The names and bios of Tim Warmel's 25 hopefuls were released this morning. These are the first 15 things I learned today.
  1. When you're unemployed, it's perfectly acceptable to make up a profession. This raises more questions. What the frack is a Joyologist, and does it require a college or university degree? Warning: choose the title of your fake profession carefully, as this may be misinterpreted to mean something in the porn industry.
  2. Apparently you can get a job as a University Recruitment Co-ordinator without having read a single book in your life.
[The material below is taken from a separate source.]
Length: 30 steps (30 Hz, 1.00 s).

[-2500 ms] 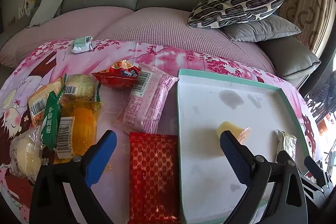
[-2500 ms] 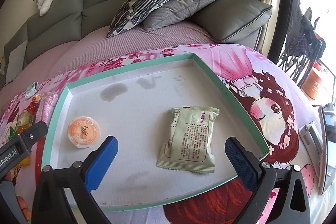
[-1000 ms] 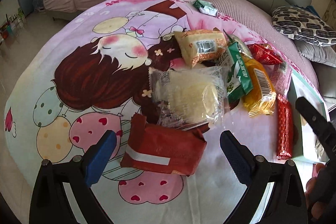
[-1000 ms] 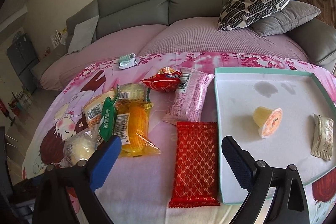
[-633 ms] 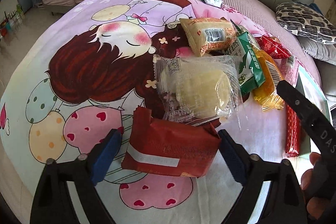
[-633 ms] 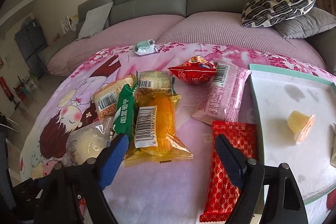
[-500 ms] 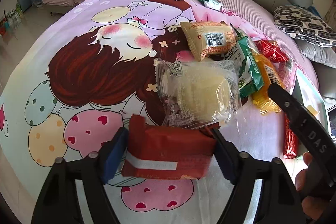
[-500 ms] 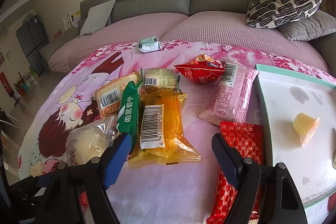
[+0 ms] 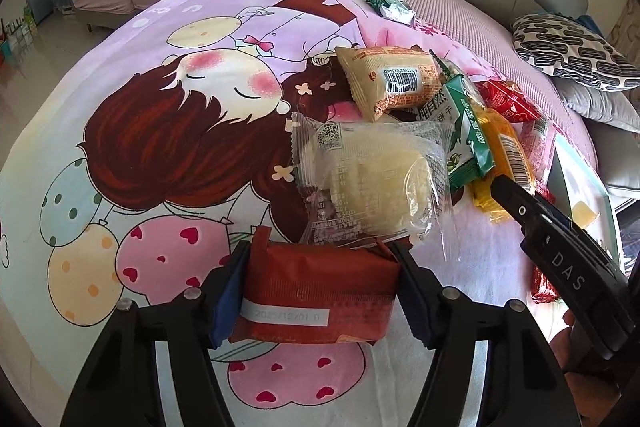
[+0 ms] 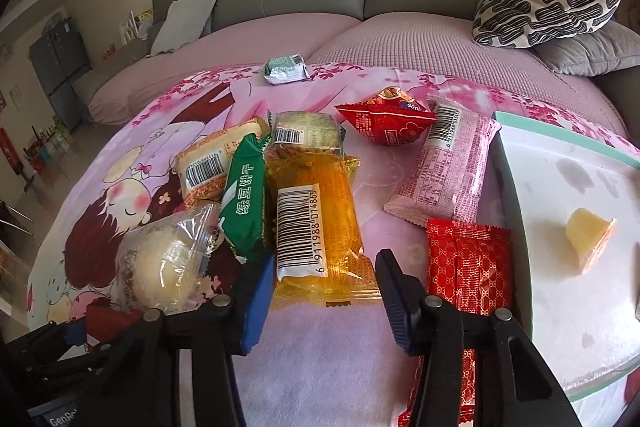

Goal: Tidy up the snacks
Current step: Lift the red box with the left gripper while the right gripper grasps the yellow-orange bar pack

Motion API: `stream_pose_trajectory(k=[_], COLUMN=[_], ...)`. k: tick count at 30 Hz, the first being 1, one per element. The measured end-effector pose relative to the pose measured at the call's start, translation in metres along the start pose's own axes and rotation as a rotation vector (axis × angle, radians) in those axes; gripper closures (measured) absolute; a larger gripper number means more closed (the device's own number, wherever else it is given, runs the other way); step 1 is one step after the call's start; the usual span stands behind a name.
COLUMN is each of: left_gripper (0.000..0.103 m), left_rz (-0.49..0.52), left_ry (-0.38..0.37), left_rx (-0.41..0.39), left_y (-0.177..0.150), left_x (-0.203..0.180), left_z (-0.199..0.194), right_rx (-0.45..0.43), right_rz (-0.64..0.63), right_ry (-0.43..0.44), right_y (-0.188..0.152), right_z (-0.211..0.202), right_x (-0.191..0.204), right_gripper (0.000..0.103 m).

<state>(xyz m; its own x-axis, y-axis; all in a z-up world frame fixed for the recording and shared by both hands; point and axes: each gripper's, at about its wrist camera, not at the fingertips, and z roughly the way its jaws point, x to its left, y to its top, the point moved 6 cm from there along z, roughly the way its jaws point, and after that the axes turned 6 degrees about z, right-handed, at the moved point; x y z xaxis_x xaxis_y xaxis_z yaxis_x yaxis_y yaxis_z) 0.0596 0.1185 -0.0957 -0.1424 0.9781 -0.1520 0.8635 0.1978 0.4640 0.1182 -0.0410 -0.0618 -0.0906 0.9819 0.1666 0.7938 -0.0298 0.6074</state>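
My left gripper (image 9: 320,291) is shut on a dark red snack packet (image 9: 316,295) at the near edge of the pink cartoon cloth. Just beyond it lies a clear-wrapped pale bun (image 9: 372,179). My right gripper (image 10: 320,301) stands open around the near end of an orange barcode packet (image 10: 316,227), with no grip on it. Beside that packet lie a green biscuit packet (image 10: 244,199), the bun (image 10: 164,267), a pink packet (image 10: 444,171) and a red patterned packet (image 10: 468,267). The teal-rimmed white tray (image 10: 516,227) on the right holds a jelly cup (image 10: 588,239).
A tan bread packet (image 9: 390,79), a red pouch (image 10: 386,125) and a small green-white packet (image 10: 286,67) lie farther back. The grey sofa with a patterned pillow (image 10: 548,7) stands behind. The right gripper's body (image 9: 560,267) crosses the left wrist view at the right.
My left gripper swung from the tray to the left end of the cloth and shut on the dark red packet. My right gripper moved left from the tray and narrowed around the orange packet.
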Motion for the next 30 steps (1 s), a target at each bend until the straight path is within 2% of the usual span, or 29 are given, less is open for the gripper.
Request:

  3. The Bachelor Canada's hairstylist only knows one style. It looks like this:
  4. Canada has no single women east of Montreal.
  5. Canada has no single women in Manitoba, Saskatchewan, Nunavut, the Northwest Territories or the Yukon.
  6. Women in P.E.I., Nova Scotia, New Brunswick, Newfoundland & Labrador, Manitoba, Saskatchewan, Nunavut, the Northwest Territories and the Yukon are too smart to audition for this show.
  7. The current status of all of Tim's Bachelorettes reads: "In pursuit of love." No shit. Just once I would love to see: "In a relationship/looking to break into show business."
  8. Don't list your favourite book as "Fifty Shades of Grey" unless you want to be compared to Ashley P. from Sean Lowe's season. You may even be given a tie to wrap around Tim's neck on the first night. If this happens, don't let your handler feed you liquor like you're a college freshman. Avoid drunk-twerking.
  9. If you describe yourself as a cheerleader, you will be expected to shake your pom-poms in Tim's face on the first night. Yes, that has a double meaning.
  10. You can add at least five years to the age of anyone who says they are 42. Fact. 
  11. Don't admit to being a pole dancer. Because...just don't. No good will come of it. See #8 above.
  12. If you admit to being an E.R. doctor, you better be a beauty queen as well and not look like you enjoy cutting people open.
  13. There is always a beauty queen in the crowd.
  14. If you say you don't like people who pretend to be something they are not, you immediately draw suspicion from the other girls.
  15. Tim may have studied a thesaurus before filming. It's not just a journey - it's an odyssey!